Peut être que je devrais m'estimer heureux d'avoir vécu cela. Peut-être que c'est un cadeau qui nous a été donné à Anabelle et à moi. Peut-être même que je la retrouverai un jour ?

Mais je ne peux m'empêcher d'y penser. Parfois même, je suis jaloux. Est-ce qu'elle est toujours à Sombrage ? Est-ce qu'elle se donne à un autre type qui est dans le coma ?
Parfois, je donnerais cher pour y retourner. Parfois aussi, j'ai envie d'en finir. Peut-être qu'elle m'attend et que je peux encore la rejoindre ?
Mais peut-être aussi que si je suis revenur, c'est que je dois continuer ici.


Voilà, monsieur Zaphod, c'est ce que Grégoire m'a raconté quand il est revenu me voir après avoir passé six mois dans le coma.
Je n'ai pas pu faire grand chose pour lui.

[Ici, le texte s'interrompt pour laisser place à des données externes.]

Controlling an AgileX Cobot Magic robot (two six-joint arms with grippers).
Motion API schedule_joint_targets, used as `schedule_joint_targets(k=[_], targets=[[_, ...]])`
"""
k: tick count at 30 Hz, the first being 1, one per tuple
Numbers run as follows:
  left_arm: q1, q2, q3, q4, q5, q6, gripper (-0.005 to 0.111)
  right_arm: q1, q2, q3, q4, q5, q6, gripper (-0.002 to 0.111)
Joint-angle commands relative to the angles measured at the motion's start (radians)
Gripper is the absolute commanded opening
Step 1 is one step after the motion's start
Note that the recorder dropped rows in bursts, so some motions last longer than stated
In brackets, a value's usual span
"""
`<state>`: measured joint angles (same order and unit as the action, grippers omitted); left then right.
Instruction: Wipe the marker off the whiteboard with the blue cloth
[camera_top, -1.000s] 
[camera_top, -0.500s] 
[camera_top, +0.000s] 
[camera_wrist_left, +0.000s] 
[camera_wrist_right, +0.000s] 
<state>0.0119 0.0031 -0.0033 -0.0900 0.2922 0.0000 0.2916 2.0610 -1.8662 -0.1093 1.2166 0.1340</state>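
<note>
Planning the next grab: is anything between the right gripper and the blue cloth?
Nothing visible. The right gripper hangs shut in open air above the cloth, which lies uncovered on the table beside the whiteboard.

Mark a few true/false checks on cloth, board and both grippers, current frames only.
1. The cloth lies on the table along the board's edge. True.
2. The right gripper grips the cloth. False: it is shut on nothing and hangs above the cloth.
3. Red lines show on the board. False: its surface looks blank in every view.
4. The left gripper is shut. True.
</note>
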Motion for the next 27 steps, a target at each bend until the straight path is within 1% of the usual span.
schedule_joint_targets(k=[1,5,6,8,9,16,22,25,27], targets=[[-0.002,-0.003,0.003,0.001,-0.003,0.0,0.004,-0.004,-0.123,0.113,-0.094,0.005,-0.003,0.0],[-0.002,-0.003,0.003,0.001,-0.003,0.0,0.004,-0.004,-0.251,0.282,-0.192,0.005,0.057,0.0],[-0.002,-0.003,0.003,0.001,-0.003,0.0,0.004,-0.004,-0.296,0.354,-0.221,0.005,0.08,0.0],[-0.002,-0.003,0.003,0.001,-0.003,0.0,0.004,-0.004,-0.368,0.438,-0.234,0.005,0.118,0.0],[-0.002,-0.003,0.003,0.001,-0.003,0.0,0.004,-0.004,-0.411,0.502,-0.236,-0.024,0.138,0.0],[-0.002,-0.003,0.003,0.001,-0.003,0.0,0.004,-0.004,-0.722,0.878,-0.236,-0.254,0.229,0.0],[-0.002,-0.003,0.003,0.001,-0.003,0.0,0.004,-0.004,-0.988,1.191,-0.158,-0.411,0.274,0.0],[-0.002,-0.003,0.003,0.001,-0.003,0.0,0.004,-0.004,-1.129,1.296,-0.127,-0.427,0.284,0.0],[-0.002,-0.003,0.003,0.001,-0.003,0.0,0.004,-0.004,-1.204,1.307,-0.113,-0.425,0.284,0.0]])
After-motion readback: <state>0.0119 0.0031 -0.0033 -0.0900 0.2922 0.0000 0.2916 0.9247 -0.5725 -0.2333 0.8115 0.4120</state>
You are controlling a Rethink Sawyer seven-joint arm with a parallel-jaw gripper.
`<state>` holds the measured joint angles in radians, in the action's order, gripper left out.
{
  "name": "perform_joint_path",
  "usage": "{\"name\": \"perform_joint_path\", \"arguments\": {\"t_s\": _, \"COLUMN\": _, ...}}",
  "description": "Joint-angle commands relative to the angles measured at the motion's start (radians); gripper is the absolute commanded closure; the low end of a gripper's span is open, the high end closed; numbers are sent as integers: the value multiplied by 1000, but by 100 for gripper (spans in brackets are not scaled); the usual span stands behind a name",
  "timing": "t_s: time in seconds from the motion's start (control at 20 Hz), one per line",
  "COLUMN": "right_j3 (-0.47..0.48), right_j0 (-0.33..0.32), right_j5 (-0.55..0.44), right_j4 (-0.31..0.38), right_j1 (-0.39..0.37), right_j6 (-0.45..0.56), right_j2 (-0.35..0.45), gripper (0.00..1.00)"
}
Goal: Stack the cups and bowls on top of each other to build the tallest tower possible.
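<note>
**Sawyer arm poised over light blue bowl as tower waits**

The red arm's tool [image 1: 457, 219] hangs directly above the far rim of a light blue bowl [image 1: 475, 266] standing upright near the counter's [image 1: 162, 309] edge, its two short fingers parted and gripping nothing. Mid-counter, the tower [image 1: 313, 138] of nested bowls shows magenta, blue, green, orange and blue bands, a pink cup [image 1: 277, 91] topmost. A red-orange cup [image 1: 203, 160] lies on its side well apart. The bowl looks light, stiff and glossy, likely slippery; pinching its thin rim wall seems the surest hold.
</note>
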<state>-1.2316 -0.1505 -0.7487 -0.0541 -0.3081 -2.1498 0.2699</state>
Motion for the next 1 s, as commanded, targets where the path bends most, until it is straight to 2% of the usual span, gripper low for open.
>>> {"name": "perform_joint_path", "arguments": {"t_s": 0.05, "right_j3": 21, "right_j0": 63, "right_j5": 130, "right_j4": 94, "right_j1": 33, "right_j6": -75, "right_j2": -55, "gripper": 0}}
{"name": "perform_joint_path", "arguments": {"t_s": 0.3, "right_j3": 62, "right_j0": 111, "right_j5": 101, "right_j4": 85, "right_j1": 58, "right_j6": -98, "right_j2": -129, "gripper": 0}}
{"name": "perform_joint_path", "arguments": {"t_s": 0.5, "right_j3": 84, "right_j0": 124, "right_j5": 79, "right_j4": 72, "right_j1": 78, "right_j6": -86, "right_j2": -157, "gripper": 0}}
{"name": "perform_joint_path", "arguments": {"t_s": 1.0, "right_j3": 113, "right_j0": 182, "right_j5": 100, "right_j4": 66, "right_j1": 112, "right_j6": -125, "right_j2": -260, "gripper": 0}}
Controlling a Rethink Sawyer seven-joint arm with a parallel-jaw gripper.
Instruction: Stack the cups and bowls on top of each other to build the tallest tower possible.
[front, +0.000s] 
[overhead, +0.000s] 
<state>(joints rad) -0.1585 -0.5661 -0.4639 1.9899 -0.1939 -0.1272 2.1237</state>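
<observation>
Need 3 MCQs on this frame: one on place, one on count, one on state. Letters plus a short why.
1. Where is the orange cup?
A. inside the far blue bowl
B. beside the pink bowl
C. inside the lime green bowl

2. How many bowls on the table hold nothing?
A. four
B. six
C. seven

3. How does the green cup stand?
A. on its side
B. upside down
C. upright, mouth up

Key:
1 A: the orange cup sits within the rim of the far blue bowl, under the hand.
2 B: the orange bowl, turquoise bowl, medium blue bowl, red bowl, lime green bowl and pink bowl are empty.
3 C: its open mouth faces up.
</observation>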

Je n'ai jamais non plus eu connaissance d'un autre cas semblable.
Anabelle et Grégoire ont passé chacun six mois dans le coma. C'était à des époques différentes, mais il semble que dans cet état particulier de la conscience, où le temps tel que nous le connaissons n'a plus le même sens, ils se seraient d'une certaine manière... rejoints. Je ne peux en dire plus, et je n'ai pas d'explication scientifique à vous proposer.

Sur ces mots, Strauss reposa son verre de Cognac vide sur la table, et il se tut.
Le repas était terminé, l'histoire aussi.
C'est moi qui rompis un long silence.

- Vous m'avez fait marcher, avouez-le !

- Ach, gèr môzieur Savôt, fous safez eu fôdre hizdoire, et ch'ai eu mon rëbas, le rezde n'est gue tédails zans zimbôrdanze !

Nous sommes sortis du restaurant. Je lui ai encore demandé s'il savait ce qu'était devenu Grégoire.
Il m'a répondu qu'il ne le voyait plus, et que c'était une des frustrations du métier de psy. Il arrive parfois qu'un patient cesse brusquement de venir aux consultations, sans donner d'explications, c'est son droit.

Est-ce que Greg se sent mieux ? Est-ce qu'il a définitivement sombré ? Peut-être qu'il est à Sombrage. Ou peut-être ici-même dans cette ville. L'une est imaginaire, l'autre réelle ; du moins, c'est ce que nous croyons.
Je regardais Strauss s'éloigner sur le trottoir, de son pas hésitant.
Il faisait froid. Comme il disparaissait au coin d'une rue, les premiers flocons de l'hiver se sont mis à tomber.